> **Work required**: From the first line to the last, give the material again exactly, without the images.
=== Section Start ===
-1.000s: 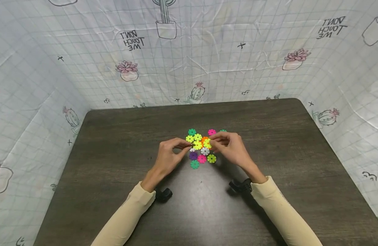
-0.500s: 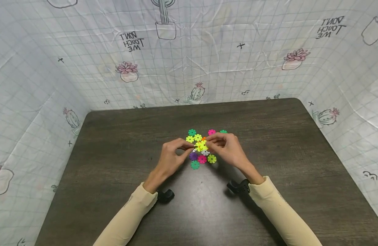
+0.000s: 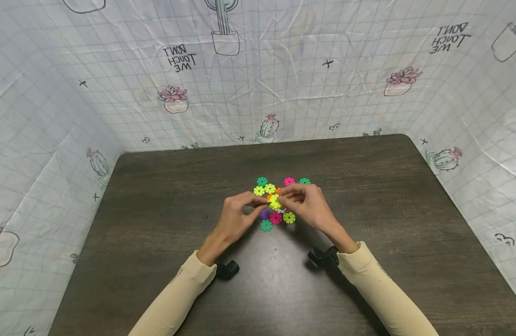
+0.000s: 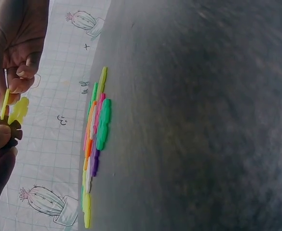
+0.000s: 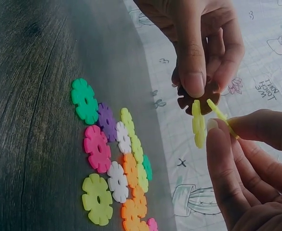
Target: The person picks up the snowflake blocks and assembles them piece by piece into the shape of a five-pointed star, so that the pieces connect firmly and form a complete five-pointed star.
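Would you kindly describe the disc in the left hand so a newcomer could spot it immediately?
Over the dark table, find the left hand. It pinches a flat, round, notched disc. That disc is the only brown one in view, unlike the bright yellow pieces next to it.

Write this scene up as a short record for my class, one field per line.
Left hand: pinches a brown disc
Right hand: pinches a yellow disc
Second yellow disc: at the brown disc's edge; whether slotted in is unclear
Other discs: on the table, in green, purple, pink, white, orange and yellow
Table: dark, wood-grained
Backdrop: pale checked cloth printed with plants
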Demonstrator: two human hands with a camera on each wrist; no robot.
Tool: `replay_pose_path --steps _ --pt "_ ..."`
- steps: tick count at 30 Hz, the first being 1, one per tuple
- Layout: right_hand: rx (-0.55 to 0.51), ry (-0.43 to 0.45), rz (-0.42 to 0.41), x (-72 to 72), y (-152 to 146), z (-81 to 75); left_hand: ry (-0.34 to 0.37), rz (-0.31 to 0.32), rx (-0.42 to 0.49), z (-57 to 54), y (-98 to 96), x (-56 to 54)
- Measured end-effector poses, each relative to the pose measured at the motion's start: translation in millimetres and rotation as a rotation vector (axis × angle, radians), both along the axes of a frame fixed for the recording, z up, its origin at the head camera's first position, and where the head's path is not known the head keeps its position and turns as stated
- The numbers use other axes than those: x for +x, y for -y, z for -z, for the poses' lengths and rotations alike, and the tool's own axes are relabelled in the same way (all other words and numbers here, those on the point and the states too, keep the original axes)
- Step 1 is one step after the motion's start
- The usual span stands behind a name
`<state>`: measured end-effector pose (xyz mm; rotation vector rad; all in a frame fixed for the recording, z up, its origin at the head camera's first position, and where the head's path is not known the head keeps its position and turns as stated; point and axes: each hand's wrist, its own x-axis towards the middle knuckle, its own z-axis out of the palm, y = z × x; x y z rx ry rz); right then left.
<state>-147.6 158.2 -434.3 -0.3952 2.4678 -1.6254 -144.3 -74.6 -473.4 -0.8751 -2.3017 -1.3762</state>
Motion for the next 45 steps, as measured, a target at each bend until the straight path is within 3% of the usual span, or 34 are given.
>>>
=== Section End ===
> **Reply**:
-1.000s: 
-0.500s: 
+0.000s: 
+0.000s: 
+0.000s: 
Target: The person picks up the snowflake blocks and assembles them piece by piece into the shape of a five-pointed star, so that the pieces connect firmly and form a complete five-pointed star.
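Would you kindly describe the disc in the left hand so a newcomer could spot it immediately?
Over the dark table, find the left hand. It pinches a flat, round, notched disc. That disc is the only brown one in view, unlike the bright yellow pieces next to it.

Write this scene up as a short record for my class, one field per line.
Left hand: pinches a brown disc
Right hand: pinches a yellow disc
Second yellow disc: at the brown disc's edge; whether slotted in is unclear
Other discs: on the table, in green, purple, pink, white, orange and yellow
Table: dark, wood-grained
Backdrop: pale checked cloth printed with plants
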Demonstrator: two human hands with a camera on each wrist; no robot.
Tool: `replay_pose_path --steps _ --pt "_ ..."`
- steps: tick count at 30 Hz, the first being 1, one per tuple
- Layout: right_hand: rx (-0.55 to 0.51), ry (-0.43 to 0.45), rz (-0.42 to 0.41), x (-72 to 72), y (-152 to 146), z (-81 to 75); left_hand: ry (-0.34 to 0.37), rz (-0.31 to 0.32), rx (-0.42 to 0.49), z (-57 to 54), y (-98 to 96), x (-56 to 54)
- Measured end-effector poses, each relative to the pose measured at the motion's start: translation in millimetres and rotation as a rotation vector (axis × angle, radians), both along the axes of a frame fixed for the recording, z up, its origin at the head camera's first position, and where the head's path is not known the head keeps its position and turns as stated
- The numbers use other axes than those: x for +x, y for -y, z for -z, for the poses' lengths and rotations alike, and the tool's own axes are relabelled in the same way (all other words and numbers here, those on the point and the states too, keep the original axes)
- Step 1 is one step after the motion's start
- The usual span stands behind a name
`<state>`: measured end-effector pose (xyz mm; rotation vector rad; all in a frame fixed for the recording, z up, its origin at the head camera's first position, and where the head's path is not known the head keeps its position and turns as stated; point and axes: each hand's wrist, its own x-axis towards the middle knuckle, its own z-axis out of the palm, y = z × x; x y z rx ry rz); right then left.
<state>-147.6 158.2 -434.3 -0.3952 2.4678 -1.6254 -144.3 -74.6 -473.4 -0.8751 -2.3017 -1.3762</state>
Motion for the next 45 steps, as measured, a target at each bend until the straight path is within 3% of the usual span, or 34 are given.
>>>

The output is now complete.